HJR4 – SJR6 Environmental Rights Act, AKA Green Amendment, sponsored by Representative Joanne J. Ferrary, Senator Antoinette Sedillo Lopez, Representative Patricia Roybal Caballero and Representative Tara L. Lujan, would give New Mexicans the opportunity to vote to amend the NM State Constitution to provide the people of the state with environmental rights. New York, Pennsylvania and Montana have added a Green Amendment to their constitutions. There are currently efforts in multiple states, including NM, to pass Green Amendments.

The Green Amendment would recognize and protect the rights of all people, including future generations, to clean and healthy air, water, soil, and environments, a stable climate, and self-sustaining ecosystems regardless of race, ethnicity, tribal membership status, socioeconomics, or geography. The Amendment directs the state, counties, and municipalities to serve as trustees of the natural resources of New Mexico.

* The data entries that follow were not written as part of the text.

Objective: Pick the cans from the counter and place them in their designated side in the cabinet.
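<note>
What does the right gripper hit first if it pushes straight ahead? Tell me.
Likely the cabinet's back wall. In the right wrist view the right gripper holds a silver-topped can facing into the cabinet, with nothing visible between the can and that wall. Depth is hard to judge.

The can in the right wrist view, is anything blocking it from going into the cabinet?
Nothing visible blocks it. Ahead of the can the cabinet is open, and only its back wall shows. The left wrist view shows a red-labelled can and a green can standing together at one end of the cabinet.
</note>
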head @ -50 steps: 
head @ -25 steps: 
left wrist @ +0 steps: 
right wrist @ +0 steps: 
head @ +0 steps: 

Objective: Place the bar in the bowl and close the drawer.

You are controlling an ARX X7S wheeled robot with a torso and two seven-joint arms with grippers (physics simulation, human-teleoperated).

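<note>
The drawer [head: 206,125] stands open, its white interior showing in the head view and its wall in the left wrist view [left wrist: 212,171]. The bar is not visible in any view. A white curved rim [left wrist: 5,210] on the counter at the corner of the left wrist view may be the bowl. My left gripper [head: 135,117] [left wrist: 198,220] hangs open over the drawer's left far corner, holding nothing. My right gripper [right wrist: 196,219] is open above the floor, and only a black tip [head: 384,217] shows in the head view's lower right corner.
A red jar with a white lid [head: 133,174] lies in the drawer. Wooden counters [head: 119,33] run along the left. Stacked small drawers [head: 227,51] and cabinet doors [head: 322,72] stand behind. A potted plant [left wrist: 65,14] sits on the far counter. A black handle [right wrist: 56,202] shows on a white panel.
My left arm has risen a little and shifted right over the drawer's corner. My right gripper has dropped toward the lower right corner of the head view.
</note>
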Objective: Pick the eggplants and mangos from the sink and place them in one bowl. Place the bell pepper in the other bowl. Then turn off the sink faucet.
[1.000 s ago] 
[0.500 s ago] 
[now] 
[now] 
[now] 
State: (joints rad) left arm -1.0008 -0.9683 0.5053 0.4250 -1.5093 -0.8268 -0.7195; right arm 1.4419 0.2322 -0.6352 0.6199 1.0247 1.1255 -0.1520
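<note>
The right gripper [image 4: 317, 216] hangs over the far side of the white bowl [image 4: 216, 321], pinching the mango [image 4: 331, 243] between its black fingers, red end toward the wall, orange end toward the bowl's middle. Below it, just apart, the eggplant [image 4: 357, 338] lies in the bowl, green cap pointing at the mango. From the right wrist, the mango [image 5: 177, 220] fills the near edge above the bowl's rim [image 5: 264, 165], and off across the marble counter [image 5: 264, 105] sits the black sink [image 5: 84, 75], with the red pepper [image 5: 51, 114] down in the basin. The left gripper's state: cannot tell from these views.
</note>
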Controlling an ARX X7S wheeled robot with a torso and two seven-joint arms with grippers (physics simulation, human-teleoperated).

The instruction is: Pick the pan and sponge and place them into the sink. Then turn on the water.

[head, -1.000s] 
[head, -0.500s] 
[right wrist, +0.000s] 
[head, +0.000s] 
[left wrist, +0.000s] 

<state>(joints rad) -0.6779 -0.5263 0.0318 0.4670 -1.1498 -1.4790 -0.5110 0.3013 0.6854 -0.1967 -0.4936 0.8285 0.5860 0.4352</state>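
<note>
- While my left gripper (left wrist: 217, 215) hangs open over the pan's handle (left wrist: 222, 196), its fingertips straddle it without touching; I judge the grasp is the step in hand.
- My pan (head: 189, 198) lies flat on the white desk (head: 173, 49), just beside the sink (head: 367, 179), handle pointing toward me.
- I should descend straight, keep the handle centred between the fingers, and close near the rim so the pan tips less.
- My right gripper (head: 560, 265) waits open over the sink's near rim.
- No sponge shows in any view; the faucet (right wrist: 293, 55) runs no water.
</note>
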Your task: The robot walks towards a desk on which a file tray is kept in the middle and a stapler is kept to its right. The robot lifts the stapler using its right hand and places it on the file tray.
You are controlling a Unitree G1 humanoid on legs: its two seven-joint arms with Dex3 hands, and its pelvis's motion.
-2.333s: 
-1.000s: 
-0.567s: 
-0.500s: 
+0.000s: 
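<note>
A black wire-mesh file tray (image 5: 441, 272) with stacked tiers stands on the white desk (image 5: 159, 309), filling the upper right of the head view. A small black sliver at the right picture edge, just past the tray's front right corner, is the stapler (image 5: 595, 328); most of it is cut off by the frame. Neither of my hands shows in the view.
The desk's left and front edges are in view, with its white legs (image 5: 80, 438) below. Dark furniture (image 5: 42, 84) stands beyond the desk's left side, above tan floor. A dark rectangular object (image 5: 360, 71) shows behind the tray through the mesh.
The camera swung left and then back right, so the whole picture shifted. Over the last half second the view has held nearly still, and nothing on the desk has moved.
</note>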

If the legislature passes HJR4 or SJR 6, the Green Amendment would be placed on the 2024 General Election ballot. If it passes either chamber, it goes straight to the voters; the Governor does not need to sign the resolution. If voters pass it, hard-fought regulations and laws that protect the state’s land, air and water would have to be enforced, or our legislators would be in violation of the state’s constitution. Last year lobbyists from large oil and gas, mining, nuclear and sustainable energy companies successfully prevented the Green Amendment from getting to the floor of either the NM State House or Senate. 

Maya van Russom (MvR) Response to Sustainable Energy Developer’s (SED) Fears

SED: Seguin said while her company was aligned with the concepts of the Green Amendment, the language was too broad, would invite court cases, and would cause delays to alternative energy projects. They want the concepts addressed through legislation and statutes so they can be easily changed. “The language of the Green Amendment is broad and there’s the ability to bring forward a suit that a permit is in violation of their rights,” Seguin alleged.

MvR: “A statute only has the ability to address a small select area of a problem. Language in the Green Amendment is appropriately broad,” van Rossum said. “The job of the legislature, the executive branch, the regulators, the judiciary and the people is to help define those terms. For every fundamental human civil and political right that is recognized, language is appropriately broad, so that they can apply across the entire arena of rights that they are covering; so they can endure over space and time, covering all government action, all environmental issues and entitlements that we know about, and don’t know about and some we can’t even conceive of right now.”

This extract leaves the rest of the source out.